Non-recurrent deletions. As the next step, we looked at deletions that were only found in patients with GGE/IGE and not in controls. There is no good way of generating any meaningful statistical measurement for this, as the frequency of these deletions is only marginally higher than in controls. Nevertheless, also these non-recurrent deletions give us some insight into the biology of GGE/IGE. First of all, there are deletions that span the same gene in two cases. There are two patients with overlapping deletions of the NRXN1 gene, coding for Neurexin 1. NRXN1 deletions are a well-known risk factor for neurodevelopmental disorders. More surprisingly, there are also two deletions spanning both the neighboring TSNARE1 and BAI1 genes, encompassing the genes encoding the t-SNARE domain containing 1 protein and the brain-specific angiogenesis inhibitor 1. Both genes were previously entirely unknown to me. Other than these two overlapping deletions, there are no further recurrent or overlapping findings. There are various interesting single gene deletions including heterozygous deletions for recessive neurodevelopmental disorders including VPS13B, EPM2A, and PLCB1. In addition, there is one patient with a deletion in KCNA2, reinforcing the idea that the more severe epileptic encephalopathies are due to activating or dominant-negative mutations but suggesting that perhaps milder phenotypes might be associated with haploinsufficiency, as is seen in KCNQ2.

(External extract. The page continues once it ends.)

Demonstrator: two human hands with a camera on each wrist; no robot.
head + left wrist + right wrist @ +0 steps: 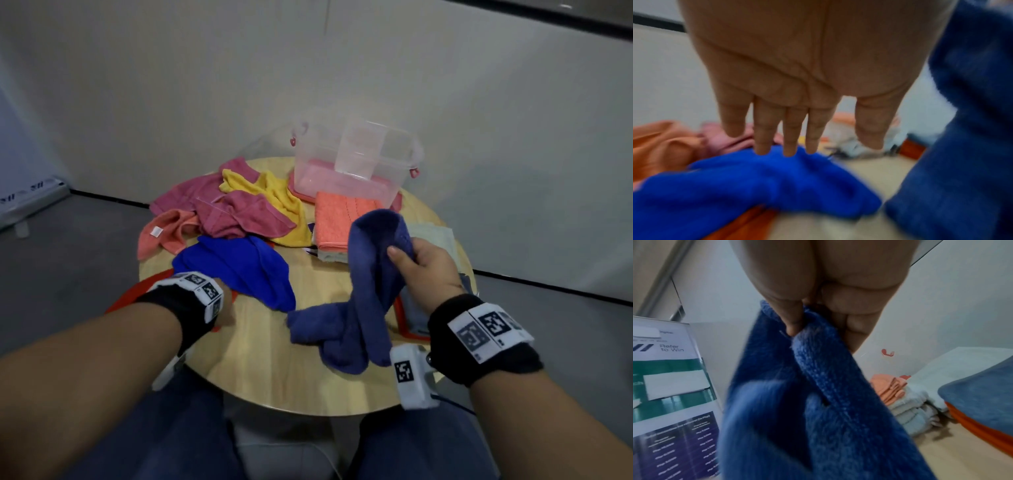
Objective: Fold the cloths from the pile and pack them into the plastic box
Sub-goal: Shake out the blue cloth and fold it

This is what you need to know. The current publication by Lal and collaborators is the definitive study on the CNV landscape in GGE/IGE. The study nicely demonstrates that there is an excess of microdeletions in GGE/IGE, which is largely accounted for by recurrent hotspot deletions. However, there is an intriguing clustering of other candidates within the non-recurrent deletions, suggesting that at least some of these variants are contributory as well. Our current publication further reinforces one important point: GGE/IGE is closely related to other neurodevelopmental disorders including autism, intellectual disability, and schizophrenia on the genetic level. This remains to be a highly unusual concept for an epilepsy that has relatively little comorbidity and, in the vast majority of patients, has little clinical overlap with these conditions.